Prompt: Find the string "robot" in the data, then copy every line where it is found.

******

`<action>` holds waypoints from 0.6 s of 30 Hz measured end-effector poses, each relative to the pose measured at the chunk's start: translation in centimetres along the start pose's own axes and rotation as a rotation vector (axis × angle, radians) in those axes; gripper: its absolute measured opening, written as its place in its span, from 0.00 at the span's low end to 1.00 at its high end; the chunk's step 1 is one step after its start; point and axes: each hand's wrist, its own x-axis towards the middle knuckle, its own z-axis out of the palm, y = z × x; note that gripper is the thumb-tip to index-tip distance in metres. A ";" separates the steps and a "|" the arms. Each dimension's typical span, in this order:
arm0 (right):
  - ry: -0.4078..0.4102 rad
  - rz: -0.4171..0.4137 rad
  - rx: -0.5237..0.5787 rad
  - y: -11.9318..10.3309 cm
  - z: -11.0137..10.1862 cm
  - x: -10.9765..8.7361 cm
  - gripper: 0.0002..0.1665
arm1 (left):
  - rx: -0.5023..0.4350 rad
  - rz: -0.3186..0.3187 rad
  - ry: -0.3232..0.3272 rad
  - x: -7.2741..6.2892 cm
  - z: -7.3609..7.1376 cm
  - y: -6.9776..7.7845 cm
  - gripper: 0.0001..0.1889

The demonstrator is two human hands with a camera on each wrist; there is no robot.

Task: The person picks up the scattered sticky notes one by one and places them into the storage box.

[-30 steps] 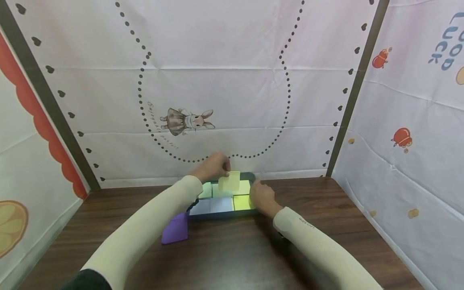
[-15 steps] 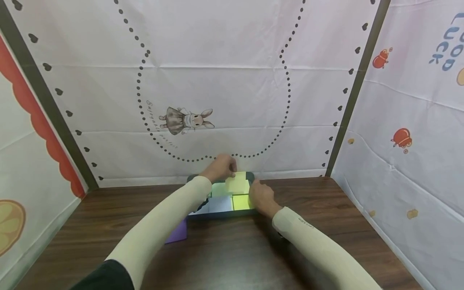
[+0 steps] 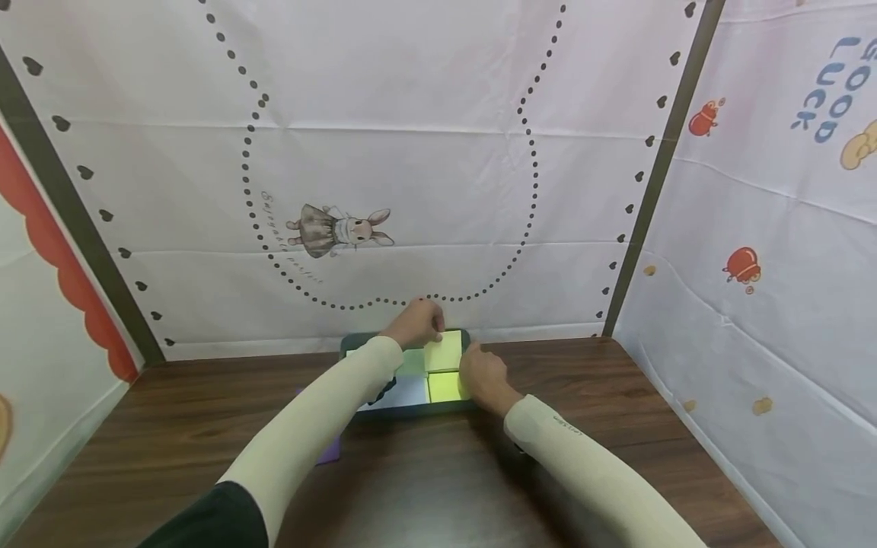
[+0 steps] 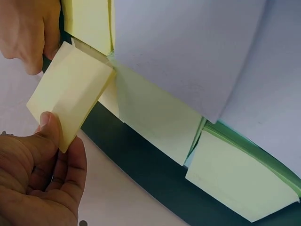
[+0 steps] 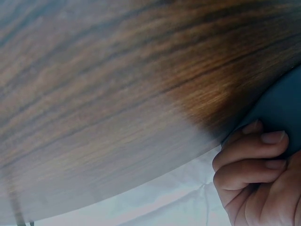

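Note:
My left hand (image 3: 416, 324) pinches a pale yellow sticky-note pad (image 4: 70, 89) by one edge, thumb on top, at the far right part of a dark teal tray (image 3: 418, 411). In the left wrist view the pad is tilted over the tray's edge. At the tray's right end, my right hand (image 3: 485, 377) grips the rim with curled fingers; the right wrist view shows its fingertips against the tray wall (image 5: 280, 110). Inside the tray lie a bright yellow pad (image 3: 444, 387), light green pads (image 4: 160, 115) and blue-lilac pads (image 4: 188, 47).
A purple pad (image 3: 330, 452) lies on the brown wooden table (image 3: 425, 487) left of the tray, mostly covered by my left sleeve. Printed white cloth (image 3: 438, 190) stands right behind the tray, and more cloth (image 3: 754, 327) closes off the right side.
My left hand has moved slightly right with the pale yellow pad and lowered it into the tray's far right part. The right hand stays at the tray's end. The head view has shifted a little.

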 end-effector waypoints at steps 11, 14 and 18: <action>0.038 0.003 -0.008 0.4 0.6 0.4 0.15 | 0.026 -0.056 -0.039 2.8 1.0 -0.7 0.09; 0.054 0.013 -0.008 -0.4 -1.3 -1.1 0.13 | 0.038 -0.064 -0.042 3.4 1.4 -0.9 0.10; 0.031 0.022 -0.011 -1.1 -3.4 -2.4 0.15 | 0.068 -0.039 -0.009 3.6 2.1 -1.4 0.08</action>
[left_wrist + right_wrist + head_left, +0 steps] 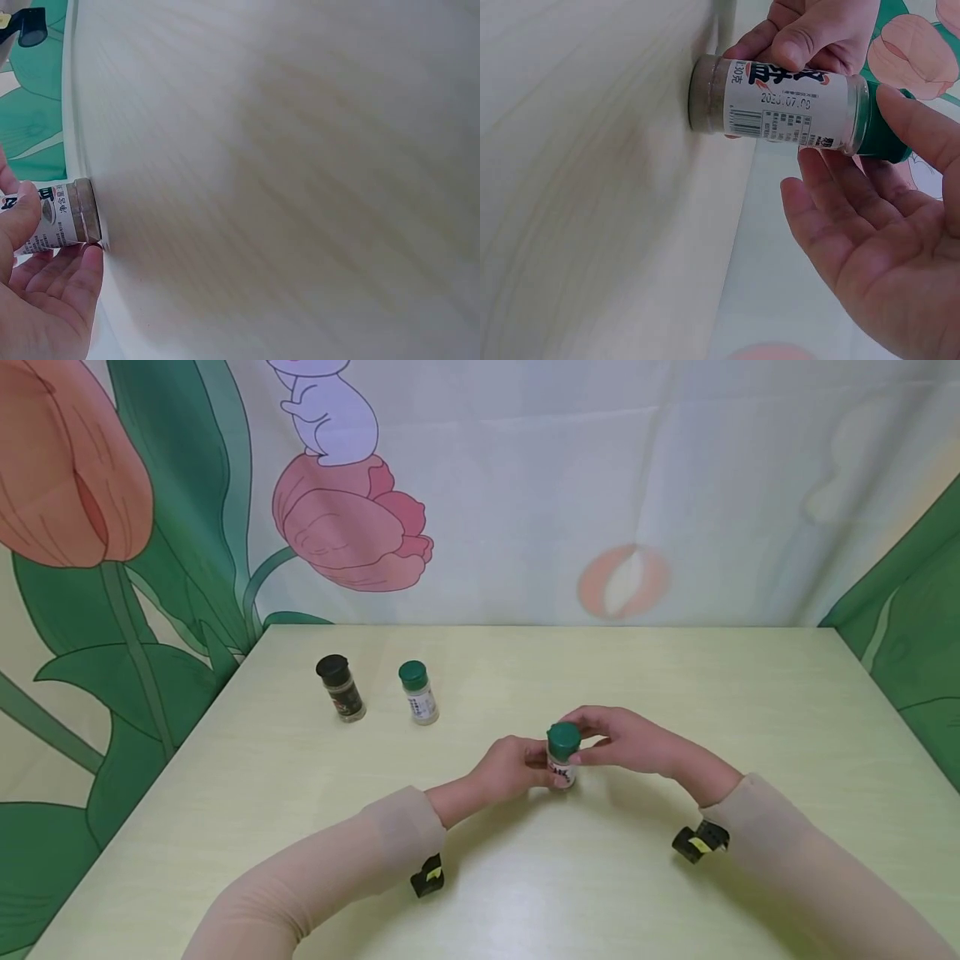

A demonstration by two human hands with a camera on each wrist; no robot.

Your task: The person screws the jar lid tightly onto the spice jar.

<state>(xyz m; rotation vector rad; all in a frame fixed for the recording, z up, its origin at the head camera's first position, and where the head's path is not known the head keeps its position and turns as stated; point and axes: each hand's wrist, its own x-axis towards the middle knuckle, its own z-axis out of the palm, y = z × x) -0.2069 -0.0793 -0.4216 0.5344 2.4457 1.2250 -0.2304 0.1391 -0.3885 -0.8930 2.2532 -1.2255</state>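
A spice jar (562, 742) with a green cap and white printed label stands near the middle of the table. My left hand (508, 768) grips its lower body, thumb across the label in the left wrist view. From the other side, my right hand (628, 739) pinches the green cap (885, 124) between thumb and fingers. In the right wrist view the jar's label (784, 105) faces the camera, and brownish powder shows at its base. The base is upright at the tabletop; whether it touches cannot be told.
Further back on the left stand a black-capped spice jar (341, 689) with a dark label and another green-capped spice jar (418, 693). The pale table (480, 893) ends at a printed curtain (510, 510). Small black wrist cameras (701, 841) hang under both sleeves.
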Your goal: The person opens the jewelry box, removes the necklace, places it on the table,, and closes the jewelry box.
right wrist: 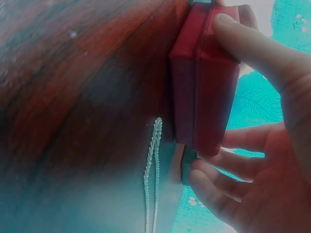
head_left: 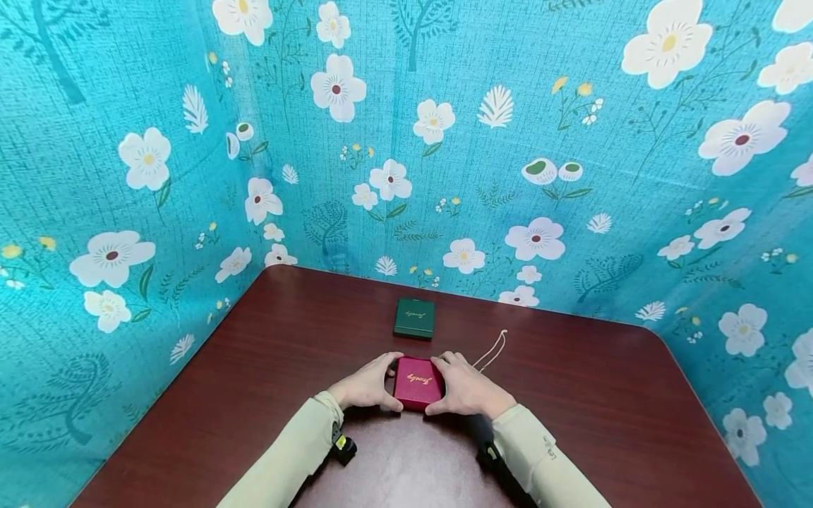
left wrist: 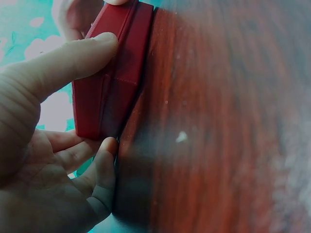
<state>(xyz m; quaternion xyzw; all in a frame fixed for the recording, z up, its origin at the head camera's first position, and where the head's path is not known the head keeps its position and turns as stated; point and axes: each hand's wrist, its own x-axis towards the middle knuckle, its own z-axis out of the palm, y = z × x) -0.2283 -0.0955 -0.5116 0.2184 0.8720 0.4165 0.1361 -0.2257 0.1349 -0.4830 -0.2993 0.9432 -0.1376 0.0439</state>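
Note:
A closed red jewelry box with gold lettering rests on the dark wooden table, between my two hands. My left hand grips its left side, thumb at the near edge and fingers at the far edge; in the left wrist view the thumb presses on the box near the lid seam. The right hand grips the opposite side the same way, its thumb on the lid in the right wrist view. Just right of that hand lies a thin silvery chain, also visible beside the box in the right wrist view.
Behind the red box stands a closed dark green jewelry box with gold lettering. The brown table extends to both sides. A blue flowered cloth hangs along its far and left edges.

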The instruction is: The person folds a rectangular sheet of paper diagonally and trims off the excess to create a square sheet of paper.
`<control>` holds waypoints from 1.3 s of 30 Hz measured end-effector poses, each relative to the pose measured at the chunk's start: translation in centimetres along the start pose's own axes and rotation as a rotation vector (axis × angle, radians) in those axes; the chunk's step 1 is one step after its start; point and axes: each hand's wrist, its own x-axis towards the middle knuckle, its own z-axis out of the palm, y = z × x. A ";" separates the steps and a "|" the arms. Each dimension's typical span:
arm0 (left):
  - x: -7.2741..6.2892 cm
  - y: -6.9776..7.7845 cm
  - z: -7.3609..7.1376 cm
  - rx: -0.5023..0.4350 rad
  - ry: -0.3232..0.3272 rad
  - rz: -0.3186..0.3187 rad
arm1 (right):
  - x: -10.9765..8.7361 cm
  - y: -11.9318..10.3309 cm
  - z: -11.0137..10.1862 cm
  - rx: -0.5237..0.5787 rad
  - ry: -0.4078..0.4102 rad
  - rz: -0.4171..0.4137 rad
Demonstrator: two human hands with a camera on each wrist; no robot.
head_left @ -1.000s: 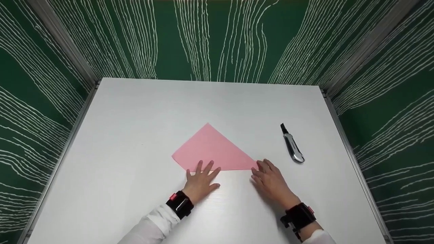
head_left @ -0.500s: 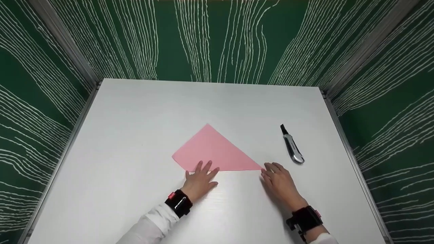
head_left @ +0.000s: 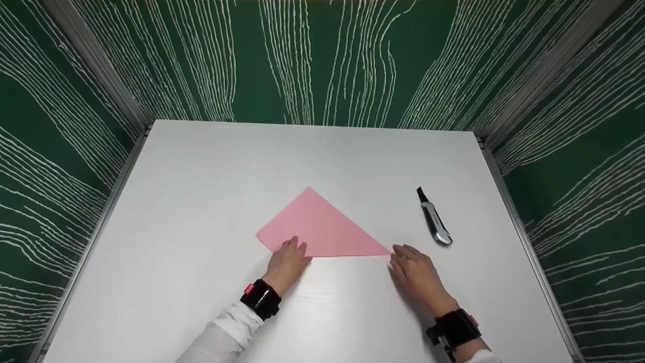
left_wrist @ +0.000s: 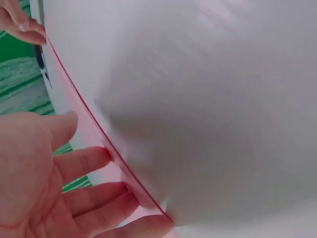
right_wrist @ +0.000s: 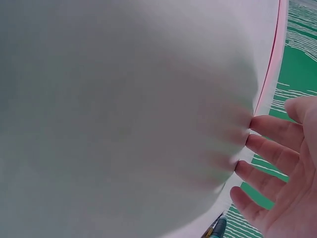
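Pink folded paper (head_left: 322,227) lies flat on the white table, its folded edge toward me and one corner pointing away. My left hand (head_left: 285,263) rests its fingertips on the paper's near edge at the left; in the left wrist view the fingers (left_wrist: 86,162) are extended and lie along that edge. At the paper's pointed right end is my right hand (head_left: 418,272), its fingertips right at the tip. The right wrist view shows its fingers (right_wrist: 272,148) spread and nearly straight, touching down by the pink edge.
A utility knife (head_left: 435,222) with a black tip lies on the white table (head_left: 211,171), right of the paper and beyond my right hand. Green walls with white wavy lines (head_left: 272,60) stand behind and on both sides.
My right hand has slid right along the paper's near edge to its pointed end. The left hand has shifted slightly left, its fingers drawing closer together.
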 end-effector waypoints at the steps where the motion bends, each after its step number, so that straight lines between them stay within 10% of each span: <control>1: 0.2 -0.2 -0.1 -0.001 0.004 -0.027 | 0.0 0.1 0.0 0.003 -0.001 -0.010; 15: 1.0 -4.9 -0.4 -0.157 0.052 -0.302 | -0.3 0.1 -0.5 0.023 -0.093 0.018; 39: 2.9 -6.0 -0.6 -0.293 -0.041 -0.389 | 0.1 -0.1 -0.3 0.040 -0.100 0.038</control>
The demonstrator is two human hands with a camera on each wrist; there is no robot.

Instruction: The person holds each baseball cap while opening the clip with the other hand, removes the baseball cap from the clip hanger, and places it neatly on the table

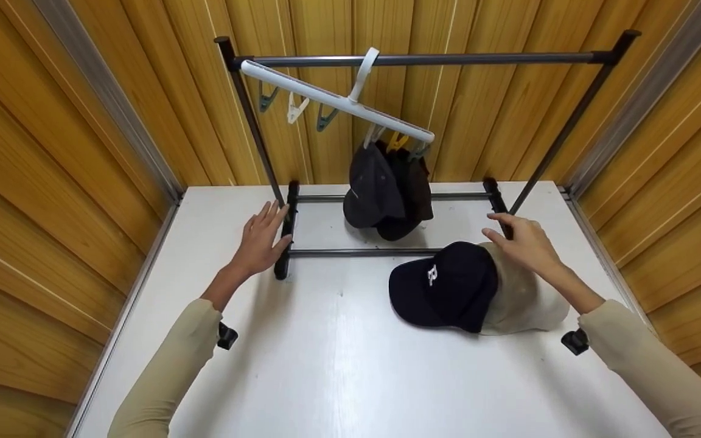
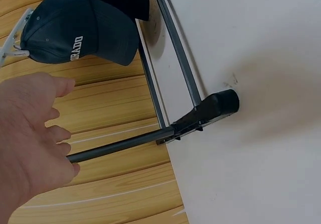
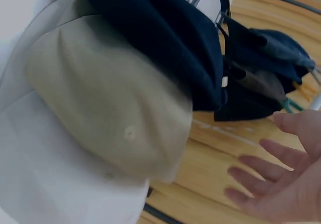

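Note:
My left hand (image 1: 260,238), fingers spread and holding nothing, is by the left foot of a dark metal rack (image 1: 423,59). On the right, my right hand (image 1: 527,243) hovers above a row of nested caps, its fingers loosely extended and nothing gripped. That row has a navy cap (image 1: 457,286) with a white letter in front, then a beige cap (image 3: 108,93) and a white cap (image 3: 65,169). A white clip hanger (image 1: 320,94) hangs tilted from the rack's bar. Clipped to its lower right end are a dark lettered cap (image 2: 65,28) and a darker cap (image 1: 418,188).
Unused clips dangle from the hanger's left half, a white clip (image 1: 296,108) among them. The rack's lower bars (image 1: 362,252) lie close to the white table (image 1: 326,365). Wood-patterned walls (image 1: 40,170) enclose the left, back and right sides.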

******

Response area:
The demonstrator is two human hands with a camera on each wrist; there is no robot.
A demonstration by two human hands with a camera on each wrist; no robot.
Demonstrator: two human hands with a camera on each wrist; no robot.
The demonstrator is two human hands with a camera on each wrist; there is no robot.

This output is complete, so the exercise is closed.